Another man came out from behind the upside-down
BMW
. The gun in his hands was black and oblong, with a stubby silencer and a long pistol-grip magazine. He fired a chattering burst from the Ingram submachine gun which peppered the side of the Peugeot with holes and forced Ben to take cover as he tried to get into the car. The third and fourth shooters were stepping out from behind the
BMW
, pistols in their hands, cautiously advancing. The man with the Ingram let off another spray, whipping up dust and stones in a line to Ben’s left.
Not good.

Suddenly the Ingram had shot itself empty, and the man was struggling to reload it. Ben saw his chance. He reached inside the Peugeot and grabbed his bag. Fumbled with the catches and found what he was looking for.

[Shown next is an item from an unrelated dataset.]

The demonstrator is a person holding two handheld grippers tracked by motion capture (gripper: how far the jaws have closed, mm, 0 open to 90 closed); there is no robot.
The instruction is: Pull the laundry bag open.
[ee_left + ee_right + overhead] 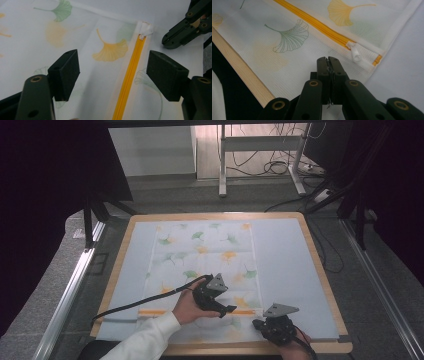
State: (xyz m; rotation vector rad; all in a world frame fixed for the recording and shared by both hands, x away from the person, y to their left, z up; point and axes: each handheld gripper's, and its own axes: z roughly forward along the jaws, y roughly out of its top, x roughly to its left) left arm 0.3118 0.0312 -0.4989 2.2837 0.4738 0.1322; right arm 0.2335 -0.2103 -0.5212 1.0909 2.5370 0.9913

He slammed in a fresh magazine as the man with the Ingram came closer. Throwing his gun arm up over the top of the car, Ben shot him twice in the chest and saw him go down on his back with his legs kicking in the air. The gunman nearest the
BMW
ran back for cover, snapping a wild shot over his shoulder. His colleague, realizing he was too far from the car, went down on one knee and emptied his 9mm at Ben.

Ben ducked down as bullets whanged past him.

But one caught him. The blow to his right side jerked him round. He righted himself and returned fire. The man came down sprawling with his arms outflung and his pistol tumbling to the ground.

Ben staggered. There was blood everywhere. His vision clouded and suddenly he was gazing up at a circle of treetops and grey sky.

Roberta saw him go down, screaming
NO!!!
and catching his pistol as it fell. She’d never fired a gun before, but the Browning was easy-just point and squeeze. The last gunman stepped out again from behind the
BMW
and fired at her. She felt the crack as the bullet zipped past her. With the Browning in both hands she fired back and sent him under cover in a shower of glass. She grabbed her shoulder-bag out of the Peugeot’s broken window.